**Work item:** Return the data below in full and exactly, except that the pictures are dropped.

_ _ _ _ _ _ _

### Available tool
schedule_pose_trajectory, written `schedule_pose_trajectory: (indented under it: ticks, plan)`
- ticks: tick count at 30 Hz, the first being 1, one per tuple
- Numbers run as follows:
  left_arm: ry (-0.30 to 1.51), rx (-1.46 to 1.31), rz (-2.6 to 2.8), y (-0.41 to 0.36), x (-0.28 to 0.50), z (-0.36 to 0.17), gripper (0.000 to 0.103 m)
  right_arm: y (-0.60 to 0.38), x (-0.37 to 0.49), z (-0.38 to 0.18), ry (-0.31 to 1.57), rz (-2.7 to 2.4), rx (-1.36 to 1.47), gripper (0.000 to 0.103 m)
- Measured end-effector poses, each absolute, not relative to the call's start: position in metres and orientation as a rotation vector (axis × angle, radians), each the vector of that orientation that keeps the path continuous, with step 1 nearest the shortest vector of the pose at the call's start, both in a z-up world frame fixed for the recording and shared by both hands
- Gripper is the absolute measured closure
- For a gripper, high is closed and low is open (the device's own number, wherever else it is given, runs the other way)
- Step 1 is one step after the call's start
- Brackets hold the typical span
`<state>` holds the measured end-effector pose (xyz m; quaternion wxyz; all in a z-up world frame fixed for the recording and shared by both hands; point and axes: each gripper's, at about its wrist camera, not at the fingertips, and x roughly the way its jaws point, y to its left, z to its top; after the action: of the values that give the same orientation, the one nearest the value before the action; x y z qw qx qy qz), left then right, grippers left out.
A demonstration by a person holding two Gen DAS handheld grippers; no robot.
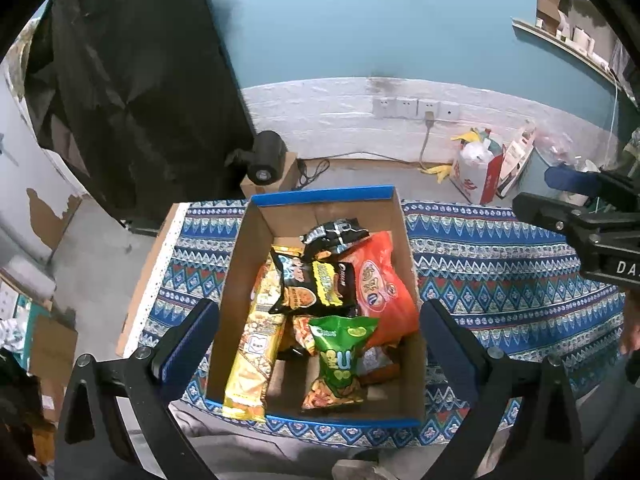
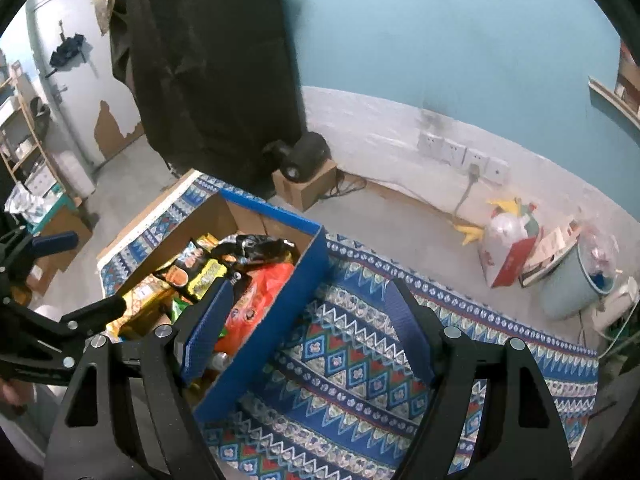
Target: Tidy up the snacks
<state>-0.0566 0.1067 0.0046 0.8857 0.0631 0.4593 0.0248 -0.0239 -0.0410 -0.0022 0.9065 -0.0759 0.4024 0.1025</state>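
Cardboard box [image 1: 256,240]: holds green snack bag [image 1: 340,344], orange bag [image 1: 384,292], yellow packet [image 1: 252,344]. My left gripper [image 1: 320,336] and right gripper [image 2: 308,328]: jaws apart, empty.

One cardboard box [image 1: 256,240], six snack packets visible inside: one long yellow packet [image 1: 252,344], two black packets [image 1: 334,234], one orange bag [image 1: 386,288], one green bag [image 1: 340,350], one partly hidden orange-red packet [image 1: 304,334], four wall sockets [image 1: 416,108]

The letters "DA" stand in white on the black gripper body [image 1: 612,256] at the right edge. On the green snack bag [image 1: 340,356] a large "U" can be read. The other print is too small.
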Motion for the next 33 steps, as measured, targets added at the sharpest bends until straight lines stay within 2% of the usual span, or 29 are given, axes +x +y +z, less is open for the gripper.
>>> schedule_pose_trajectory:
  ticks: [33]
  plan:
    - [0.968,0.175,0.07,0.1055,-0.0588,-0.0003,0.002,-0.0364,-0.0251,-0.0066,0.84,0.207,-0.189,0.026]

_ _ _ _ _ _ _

**The completed task:**
### Available tool
schedule_pose_trajectory, written `schedule_pose_trajectory: (indented under it: ticks, plan)`
- ticks: tick count at 30 Hz, the first being 1, one per tuple
- Numbers run as follows:
  left_arm: ry (-0.30 to 1.51), rx (-1.46 to 1.31), rz (-2.6 to 2.8), y (-0.41 to 0.36), x (-0.28 to 0.50), z (-0.36 to 0.17), gripper (0.000 to 0.103 m)
  right_arm: y (-0.60 to 0.38), x (-0.37 to 0.49), z (-0.38 to 0.18), ry (-0.31 to 1.57), rz (-2.7 to 2.4), rx (-1.36 to 1.47), gripper (0.000 to 0.103 m)
- Measured end-effector poses, each absolute, not relative to the call's start: position in metres and orientation as a rotation vector (axis × angle, radians), each the vector of that orientation that keeps the path continuous, with step 1 nearest the shortest vector of the pose at the call's start, both in a z-up world frame fixed for the recording and shared by both hands
- Gripper is the absolute measured closure
- For a gripper, high is closed and low is open (the device's own number, wherever else it is given, runs the other way)
- Step 1 is one step after the call's start
- Brackets hold the typical span
`<state>` holds the measured end-effector pose (xyz m; quaternion wxyz; all in a z-up world frame fixed for the recording and shared by both hands; point and axes: each gripper's, at about its wrist camera, not at the fingertips, and x roughly the way its jaws point, y to its left, z to its top; after the action: of the values that give the same orientation, the one nearest the value before the action; x y z qw qx qy qz), left then right, grippers left out.
A demonstration by a person holding two Gen DAS handheld grippers; no robot.
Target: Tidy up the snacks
<state>-0.0566 0.1067 0.0046 0.8857 0.0631 0.4593 0.0248 -0.0239 -0.0410 -0.0022 0.9065 -0.0759 0.4024 0.1025</state>
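Cardboard box [image 1: 256,240]: holds green snack bag [image 1: 340,344], orange bag [image 1: 384,292], yellow packet [image 1: 252,344]. My left gripper [image 1: 320,336] and right gripper [image 2: 308,328]: jaws apart, empty.

One cardboard box [image 1: 256,240], six snack packets visible inside: one long yellow packet [image 1: 252,344], two black packets [image 1: 334,234], one orange bag [image 1: 386,288], one green bag [image 1: 340,350], one partly hidden orange-red packet [image 1: 304,334], four wall sockets [image 1: 416,108]

The letters "DA" stand in white on the black gripper body [image 1: 612,256] at the right edge. On the green snack bag [image 1: 340,356] a large "U" can be read. The other print is too small.
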Motion for the next 33 steps, as measured, targets added at the sharpest bends until straight lines stay within 2% of the usual span, or 29 are given, axes +x +y +z, less is open for the gripper.
>>> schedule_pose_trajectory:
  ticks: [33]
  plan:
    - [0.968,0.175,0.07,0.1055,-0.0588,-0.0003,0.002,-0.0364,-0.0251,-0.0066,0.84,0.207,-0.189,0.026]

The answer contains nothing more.